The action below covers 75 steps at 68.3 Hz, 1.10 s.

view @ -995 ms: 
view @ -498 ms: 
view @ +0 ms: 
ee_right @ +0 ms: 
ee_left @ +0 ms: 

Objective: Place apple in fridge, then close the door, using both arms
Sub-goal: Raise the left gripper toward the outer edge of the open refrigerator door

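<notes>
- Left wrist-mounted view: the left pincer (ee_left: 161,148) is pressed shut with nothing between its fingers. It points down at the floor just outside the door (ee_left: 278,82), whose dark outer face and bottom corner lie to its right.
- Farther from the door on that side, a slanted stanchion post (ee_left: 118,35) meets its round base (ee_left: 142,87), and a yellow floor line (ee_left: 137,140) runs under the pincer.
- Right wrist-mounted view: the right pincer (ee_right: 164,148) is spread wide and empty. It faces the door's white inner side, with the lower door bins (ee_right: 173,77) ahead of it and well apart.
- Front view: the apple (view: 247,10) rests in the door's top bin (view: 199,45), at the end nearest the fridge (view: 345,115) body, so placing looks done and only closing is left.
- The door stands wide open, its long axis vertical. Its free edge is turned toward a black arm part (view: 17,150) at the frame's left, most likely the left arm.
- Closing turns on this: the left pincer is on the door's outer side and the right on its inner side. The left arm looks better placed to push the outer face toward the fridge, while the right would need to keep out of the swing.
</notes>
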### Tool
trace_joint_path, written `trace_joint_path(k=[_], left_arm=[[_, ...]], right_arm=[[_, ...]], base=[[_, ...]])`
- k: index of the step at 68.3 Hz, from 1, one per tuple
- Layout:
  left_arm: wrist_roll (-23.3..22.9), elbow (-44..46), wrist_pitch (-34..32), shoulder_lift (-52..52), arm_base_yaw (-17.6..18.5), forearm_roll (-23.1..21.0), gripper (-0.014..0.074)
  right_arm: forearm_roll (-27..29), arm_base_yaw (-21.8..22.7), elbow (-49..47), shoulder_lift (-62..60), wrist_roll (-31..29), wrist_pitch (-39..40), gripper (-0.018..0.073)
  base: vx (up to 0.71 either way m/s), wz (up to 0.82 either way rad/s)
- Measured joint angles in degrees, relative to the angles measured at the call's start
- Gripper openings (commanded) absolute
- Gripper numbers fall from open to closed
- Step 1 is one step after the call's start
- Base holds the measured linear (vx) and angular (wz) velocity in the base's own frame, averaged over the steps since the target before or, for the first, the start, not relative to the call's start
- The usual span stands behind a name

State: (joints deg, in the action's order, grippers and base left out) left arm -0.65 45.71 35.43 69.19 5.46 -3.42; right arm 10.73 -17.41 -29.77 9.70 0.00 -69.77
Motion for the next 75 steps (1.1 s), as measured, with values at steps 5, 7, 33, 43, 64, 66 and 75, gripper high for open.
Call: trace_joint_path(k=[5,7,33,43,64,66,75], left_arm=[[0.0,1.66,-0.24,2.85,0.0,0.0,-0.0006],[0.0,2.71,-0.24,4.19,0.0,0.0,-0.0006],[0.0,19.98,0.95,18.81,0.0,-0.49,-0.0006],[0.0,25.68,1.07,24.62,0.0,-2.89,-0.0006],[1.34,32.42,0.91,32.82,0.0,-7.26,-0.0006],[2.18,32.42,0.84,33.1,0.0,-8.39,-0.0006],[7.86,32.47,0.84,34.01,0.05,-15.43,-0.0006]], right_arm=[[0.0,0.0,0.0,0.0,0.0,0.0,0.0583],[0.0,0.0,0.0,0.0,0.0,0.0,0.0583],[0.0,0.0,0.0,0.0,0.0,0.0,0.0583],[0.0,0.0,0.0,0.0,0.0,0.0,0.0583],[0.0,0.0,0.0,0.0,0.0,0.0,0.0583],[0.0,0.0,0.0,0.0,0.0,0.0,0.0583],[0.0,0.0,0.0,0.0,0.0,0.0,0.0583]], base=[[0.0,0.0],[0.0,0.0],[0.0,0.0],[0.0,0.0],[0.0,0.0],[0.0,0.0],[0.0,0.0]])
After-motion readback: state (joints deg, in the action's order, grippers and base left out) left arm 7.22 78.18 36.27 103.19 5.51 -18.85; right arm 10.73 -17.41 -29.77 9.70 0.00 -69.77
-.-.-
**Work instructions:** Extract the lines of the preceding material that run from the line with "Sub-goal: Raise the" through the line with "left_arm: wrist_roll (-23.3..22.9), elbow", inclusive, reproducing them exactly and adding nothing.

**Output for this task:**
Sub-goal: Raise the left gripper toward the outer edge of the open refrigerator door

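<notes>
- Left wrist-mounted view: the left pincer (ee_left: 161,148) is pressed shut with nothing between its fingers. It points down at the floor just outside the door (ee_left: 278,82), whose dark outer face and bottom corner lie to its right.
- Farther from the door on that side, a slanted stanchion post (ee_left: 118,35) meets its round base (ee_left: 142,87), and a yellow floor line (ee_left: 137,140) runs under the pincer.
- Right wrist-mounted view: the right pincer (ee_right: 164,148) is spread wide and empty. It faces the door's white inner side, with the lower door bins (ee_right: 173,77) ahead of it and well apart.
- Front view: the apple (view: 247,10) rests in the door's top bin (view: 199,45), at the end nearest the fridge (view: 345,115) body, so placing looks done and only closing is left.
- The door stands wide open, its long axis vertical. Its free edge is turned toward a black arm part (view: 17,150) at the frame's left, most likely the left arm.
- Closing turns on this: the left pincer is on the door's outer side and the right on its inner side. The left arm looks better placed to push the outer face toward the fridge, while the right would need to keep out of the swing.
</notes>
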### Tool
trace_joint_path, written `trace_joint_path(k=[_], left_arm=[[_, ...]], right_arm=[[_, ...]], base=[[_, ...]])`
- k: index of the step at 68.3 Hz, from 1, one per tuple
- Layout:
  left_arm: wrist_roll (-23.3..22.9), elbow (-44..46), wrist_pitch (-34..32), shoulder_lift (-52..52), arm_base_yaw (-17.6..18.5), forearm_roll (-23.1..21.0), gripper (-0.014..0.074)

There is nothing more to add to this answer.